■ Task requirements
Find each line below that includes "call", then copy it.

Records excerpted from a collection:

*** Block opens ***

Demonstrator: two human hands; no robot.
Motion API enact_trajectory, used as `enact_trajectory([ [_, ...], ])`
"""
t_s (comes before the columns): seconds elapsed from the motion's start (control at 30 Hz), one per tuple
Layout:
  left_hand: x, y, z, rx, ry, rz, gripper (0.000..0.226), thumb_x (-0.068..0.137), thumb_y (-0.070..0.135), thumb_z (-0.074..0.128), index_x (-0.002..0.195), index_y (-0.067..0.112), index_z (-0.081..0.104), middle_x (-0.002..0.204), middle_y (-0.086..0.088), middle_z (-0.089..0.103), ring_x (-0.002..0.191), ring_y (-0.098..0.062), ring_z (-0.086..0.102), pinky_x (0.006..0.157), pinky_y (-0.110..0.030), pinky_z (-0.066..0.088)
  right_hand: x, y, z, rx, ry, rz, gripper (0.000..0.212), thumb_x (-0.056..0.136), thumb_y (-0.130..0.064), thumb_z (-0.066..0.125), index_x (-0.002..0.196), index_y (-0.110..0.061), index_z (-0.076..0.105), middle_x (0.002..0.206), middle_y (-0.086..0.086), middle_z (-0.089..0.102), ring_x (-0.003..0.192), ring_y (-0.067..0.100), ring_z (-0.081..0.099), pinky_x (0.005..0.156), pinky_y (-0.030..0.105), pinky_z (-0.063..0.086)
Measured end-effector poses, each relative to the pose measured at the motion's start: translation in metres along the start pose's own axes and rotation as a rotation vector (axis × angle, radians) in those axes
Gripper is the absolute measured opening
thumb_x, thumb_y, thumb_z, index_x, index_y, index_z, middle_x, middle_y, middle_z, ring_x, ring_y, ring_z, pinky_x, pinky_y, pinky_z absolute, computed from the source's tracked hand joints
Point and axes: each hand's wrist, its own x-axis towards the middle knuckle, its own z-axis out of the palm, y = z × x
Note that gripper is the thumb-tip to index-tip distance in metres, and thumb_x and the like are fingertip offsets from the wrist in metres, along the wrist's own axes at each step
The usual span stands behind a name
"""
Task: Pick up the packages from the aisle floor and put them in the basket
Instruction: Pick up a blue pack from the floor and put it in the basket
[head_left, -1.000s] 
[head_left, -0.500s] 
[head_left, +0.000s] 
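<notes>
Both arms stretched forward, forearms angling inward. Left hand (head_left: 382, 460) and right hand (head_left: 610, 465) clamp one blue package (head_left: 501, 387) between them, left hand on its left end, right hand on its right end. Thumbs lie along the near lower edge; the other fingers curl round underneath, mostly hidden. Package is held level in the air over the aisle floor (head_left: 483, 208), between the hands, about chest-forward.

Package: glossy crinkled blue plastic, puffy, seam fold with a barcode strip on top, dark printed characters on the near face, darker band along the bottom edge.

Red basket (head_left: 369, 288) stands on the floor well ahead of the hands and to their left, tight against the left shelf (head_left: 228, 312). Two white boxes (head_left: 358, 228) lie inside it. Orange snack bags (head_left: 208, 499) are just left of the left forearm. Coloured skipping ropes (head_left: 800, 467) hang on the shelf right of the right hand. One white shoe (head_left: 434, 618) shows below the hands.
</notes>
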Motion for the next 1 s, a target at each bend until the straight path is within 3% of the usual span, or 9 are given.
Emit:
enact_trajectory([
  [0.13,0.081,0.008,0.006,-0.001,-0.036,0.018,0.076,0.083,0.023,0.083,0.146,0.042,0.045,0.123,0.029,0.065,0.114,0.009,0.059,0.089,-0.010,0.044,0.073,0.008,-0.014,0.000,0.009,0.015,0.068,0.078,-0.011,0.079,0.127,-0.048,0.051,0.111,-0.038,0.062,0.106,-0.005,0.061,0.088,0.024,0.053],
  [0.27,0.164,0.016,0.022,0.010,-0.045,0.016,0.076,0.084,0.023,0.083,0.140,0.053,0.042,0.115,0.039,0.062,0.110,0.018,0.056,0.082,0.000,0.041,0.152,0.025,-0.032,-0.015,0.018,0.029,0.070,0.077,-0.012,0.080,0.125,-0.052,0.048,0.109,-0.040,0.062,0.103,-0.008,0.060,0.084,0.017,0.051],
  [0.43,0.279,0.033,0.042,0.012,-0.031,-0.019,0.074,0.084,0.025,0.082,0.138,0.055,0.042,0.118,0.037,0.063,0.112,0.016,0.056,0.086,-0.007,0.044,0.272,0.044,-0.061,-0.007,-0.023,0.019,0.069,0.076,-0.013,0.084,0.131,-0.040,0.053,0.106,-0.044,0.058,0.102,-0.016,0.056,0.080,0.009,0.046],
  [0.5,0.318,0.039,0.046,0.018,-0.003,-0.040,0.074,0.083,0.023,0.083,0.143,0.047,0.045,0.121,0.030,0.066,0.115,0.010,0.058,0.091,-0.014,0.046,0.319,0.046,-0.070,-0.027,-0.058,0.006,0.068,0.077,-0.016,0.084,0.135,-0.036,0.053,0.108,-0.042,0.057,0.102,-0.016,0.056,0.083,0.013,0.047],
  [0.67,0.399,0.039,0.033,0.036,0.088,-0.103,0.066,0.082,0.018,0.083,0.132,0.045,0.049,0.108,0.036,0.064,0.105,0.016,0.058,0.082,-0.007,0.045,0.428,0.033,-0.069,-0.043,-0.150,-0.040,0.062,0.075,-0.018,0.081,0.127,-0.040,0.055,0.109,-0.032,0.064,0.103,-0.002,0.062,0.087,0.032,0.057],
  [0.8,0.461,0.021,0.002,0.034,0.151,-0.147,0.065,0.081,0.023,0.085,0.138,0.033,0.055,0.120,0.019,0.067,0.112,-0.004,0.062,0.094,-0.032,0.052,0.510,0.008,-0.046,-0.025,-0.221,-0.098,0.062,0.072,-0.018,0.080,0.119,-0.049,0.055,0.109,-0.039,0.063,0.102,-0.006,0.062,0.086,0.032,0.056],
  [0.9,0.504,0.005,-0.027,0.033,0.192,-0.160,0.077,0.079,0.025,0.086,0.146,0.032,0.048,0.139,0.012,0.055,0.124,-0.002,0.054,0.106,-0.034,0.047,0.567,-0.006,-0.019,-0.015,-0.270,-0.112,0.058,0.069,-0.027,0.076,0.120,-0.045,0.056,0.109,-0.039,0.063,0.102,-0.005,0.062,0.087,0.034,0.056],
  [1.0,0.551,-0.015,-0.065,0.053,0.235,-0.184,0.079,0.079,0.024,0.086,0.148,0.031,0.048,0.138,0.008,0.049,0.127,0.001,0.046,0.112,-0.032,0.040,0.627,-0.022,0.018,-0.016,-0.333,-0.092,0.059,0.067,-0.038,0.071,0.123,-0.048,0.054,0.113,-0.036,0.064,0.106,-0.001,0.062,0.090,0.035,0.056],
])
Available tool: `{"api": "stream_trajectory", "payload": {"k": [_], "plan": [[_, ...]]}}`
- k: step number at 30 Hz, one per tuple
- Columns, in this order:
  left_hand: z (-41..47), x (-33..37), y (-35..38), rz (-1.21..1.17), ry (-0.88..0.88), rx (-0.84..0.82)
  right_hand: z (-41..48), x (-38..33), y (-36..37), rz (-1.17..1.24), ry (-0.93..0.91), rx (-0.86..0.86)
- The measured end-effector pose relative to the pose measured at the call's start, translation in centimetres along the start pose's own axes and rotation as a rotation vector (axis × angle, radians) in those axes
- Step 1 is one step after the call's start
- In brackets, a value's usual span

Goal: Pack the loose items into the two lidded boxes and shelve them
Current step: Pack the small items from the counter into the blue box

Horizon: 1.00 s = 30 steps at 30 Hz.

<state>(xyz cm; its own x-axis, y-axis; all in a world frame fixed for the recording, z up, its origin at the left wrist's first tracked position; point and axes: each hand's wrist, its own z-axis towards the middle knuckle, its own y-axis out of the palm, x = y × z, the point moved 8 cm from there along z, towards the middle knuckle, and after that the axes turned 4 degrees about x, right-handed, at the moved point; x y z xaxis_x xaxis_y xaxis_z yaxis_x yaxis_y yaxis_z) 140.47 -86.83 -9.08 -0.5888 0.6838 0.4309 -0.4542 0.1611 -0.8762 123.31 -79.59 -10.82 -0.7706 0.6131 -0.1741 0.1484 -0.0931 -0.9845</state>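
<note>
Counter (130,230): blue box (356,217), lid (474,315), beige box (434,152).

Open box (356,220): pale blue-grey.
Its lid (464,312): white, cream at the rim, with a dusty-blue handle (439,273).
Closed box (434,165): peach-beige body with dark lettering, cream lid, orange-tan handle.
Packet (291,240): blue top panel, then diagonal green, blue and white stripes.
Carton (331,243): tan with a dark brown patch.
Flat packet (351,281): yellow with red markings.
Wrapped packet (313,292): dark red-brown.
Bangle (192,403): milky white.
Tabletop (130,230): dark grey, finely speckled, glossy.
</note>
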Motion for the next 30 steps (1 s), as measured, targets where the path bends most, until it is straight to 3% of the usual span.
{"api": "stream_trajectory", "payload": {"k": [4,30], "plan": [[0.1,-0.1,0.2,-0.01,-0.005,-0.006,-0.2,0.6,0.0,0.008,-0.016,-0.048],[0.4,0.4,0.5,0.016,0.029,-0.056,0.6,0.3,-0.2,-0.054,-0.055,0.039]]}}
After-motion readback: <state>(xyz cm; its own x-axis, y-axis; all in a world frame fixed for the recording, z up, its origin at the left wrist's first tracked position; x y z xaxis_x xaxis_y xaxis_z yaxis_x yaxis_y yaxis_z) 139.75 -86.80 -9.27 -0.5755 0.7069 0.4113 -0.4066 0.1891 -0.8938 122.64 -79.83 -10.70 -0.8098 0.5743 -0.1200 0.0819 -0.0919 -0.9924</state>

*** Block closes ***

■ Result for this exercise
- The measured end-effector pose relative to the pose measured at the call's start, translation in centimetres along the start pose's own axes and rotation as a rotation vector (axis × angle, radians) in those axes
- Step 1 is one step after the call's start

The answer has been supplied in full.